§ WORK INSTRUCTIONS:
Each line below from the one containing "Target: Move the" through the one containing "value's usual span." is to be given again exactly, and no line outside that span.

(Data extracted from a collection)
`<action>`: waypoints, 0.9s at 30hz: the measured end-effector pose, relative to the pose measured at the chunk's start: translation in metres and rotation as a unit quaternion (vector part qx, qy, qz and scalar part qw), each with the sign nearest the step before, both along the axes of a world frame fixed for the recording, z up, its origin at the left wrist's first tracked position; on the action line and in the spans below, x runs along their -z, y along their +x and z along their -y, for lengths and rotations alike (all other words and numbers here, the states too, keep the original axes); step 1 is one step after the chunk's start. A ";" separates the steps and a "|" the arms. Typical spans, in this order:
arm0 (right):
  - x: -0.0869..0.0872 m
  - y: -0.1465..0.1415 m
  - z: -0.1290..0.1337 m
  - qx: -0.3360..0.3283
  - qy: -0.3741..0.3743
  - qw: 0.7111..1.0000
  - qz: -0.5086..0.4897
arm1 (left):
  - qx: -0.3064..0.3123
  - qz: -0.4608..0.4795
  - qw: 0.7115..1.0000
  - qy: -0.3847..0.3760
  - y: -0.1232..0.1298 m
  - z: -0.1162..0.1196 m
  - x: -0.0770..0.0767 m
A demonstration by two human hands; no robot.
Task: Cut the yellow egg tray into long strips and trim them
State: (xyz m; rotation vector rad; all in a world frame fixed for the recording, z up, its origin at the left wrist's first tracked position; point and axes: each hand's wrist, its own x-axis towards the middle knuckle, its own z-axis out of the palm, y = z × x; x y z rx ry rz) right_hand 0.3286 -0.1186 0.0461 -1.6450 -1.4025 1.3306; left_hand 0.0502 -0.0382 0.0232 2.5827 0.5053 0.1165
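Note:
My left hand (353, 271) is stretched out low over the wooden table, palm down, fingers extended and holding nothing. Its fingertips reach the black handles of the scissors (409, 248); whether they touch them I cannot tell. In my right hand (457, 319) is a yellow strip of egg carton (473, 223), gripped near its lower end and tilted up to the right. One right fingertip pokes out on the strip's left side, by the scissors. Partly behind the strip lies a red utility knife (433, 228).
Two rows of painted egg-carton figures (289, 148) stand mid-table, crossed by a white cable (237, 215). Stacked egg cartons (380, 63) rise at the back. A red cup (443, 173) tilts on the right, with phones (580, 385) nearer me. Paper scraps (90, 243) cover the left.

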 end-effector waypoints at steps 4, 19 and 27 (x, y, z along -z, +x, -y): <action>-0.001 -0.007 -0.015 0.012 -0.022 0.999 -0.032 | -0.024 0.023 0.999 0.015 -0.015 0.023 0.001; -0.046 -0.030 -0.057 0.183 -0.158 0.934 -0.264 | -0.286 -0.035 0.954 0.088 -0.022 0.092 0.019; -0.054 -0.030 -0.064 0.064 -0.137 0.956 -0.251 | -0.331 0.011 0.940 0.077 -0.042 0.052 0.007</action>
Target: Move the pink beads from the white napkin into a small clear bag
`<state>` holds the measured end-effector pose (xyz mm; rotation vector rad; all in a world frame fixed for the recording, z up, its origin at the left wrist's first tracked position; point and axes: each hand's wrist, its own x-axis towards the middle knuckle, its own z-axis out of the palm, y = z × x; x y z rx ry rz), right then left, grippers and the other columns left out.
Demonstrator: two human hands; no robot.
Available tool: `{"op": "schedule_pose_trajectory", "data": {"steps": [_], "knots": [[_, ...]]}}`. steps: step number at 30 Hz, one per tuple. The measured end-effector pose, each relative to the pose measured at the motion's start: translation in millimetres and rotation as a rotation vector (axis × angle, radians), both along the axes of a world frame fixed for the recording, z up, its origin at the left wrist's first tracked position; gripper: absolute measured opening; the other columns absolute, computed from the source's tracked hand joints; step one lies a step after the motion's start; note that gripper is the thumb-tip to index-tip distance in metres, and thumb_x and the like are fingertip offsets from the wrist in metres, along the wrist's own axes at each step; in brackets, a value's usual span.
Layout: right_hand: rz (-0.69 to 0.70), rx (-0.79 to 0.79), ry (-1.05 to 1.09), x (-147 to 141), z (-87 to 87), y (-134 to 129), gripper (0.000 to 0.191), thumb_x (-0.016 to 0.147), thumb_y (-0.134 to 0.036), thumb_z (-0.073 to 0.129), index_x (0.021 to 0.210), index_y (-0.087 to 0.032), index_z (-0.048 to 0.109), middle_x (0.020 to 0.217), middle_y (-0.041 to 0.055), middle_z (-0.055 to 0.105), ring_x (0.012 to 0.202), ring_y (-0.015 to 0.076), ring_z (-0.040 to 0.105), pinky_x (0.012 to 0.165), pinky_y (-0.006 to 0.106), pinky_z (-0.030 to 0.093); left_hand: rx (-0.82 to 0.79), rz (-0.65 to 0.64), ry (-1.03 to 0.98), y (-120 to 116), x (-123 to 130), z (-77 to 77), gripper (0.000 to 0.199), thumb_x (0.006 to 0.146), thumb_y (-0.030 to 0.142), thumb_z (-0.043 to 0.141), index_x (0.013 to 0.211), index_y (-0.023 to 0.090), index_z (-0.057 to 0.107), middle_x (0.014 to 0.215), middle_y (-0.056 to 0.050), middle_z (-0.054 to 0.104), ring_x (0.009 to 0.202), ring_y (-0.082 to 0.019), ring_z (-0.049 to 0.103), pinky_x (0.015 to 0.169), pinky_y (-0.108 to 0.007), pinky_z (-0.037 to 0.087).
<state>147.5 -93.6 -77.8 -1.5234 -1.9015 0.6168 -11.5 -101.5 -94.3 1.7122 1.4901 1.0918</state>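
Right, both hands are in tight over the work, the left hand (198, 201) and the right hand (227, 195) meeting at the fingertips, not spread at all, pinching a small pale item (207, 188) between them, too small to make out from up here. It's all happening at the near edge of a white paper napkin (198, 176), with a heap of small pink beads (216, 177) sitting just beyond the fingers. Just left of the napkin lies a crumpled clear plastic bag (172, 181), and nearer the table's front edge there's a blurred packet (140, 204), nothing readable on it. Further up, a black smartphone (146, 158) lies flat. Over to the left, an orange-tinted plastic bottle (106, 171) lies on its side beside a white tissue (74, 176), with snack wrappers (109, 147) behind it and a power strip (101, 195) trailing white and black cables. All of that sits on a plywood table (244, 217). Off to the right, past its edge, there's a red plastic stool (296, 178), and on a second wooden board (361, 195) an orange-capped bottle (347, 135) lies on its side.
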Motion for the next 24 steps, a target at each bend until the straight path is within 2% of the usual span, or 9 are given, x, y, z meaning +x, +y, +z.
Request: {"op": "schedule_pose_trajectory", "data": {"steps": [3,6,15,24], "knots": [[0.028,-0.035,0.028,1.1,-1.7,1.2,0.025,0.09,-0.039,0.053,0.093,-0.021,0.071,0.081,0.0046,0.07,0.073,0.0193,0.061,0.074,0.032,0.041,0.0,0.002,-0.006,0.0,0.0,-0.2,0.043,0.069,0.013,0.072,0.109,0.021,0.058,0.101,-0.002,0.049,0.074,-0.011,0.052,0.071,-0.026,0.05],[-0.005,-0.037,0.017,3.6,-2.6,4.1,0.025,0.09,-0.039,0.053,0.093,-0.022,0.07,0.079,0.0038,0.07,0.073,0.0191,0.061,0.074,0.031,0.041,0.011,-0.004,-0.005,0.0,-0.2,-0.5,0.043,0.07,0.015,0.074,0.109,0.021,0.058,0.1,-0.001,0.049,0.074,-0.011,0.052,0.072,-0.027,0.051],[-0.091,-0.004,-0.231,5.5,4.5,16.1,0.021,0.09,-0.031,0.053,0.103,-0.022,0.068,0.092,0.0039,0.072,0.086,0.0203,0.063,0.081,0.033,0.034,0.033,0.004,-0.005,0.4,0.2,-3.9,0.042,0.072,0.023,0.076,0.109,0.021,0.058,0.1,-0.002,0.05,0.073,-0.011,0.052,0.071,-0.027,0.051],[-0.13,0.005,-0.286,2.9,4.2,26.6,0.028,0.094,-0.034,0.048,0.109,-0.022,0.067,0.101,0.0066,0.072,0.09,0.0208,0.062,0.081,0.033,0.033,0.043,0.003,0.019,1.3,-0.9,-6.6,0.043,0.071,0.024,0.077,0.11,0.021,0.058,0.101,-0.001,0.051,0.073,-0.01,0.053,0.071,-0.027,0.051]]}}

§ REPLY:
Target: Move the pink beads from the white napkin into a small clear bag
`<state>` holds the measured end-effector pose (xyz mm; rotation vector rad; all in a world frame fixed for the recording, z up, its origin at the left wrist's first tracked position; point and axes: each hand's wrist, its own x-axis towards the middle knuckle, its own z-axis out of the palm, y = z × x; x y z rx ry rz), right then left, grippers and the other columns left out.
Demonstrator: two human hands; no robot.
Available tool: `{"op": "schedule_pose_trajectory", "data": {"steps": [_], "knots": [[_, ...]]}}`. steps: step number at 30 Hz, one per tuple. The measured end-effector pose, each relative to the pose measured at the motion's start: translation in millimetres and rotation as a rotation vector (axis × angle, radians), both along the axes of a world frame fixed for the recording, z up, its origin at the left wrist's first tracked position; gripper: absolute measured opening; the other columns absolute, computed from the source's tracked hand joints; step one lies a step after the motion's start; note that gripper is the thumb-tip to index-tip distance in metres, and thumb_x and the like are fingertip offsets from the wrist in metres, along the wrist's own axes at each step; in brackets, a value's usual span.

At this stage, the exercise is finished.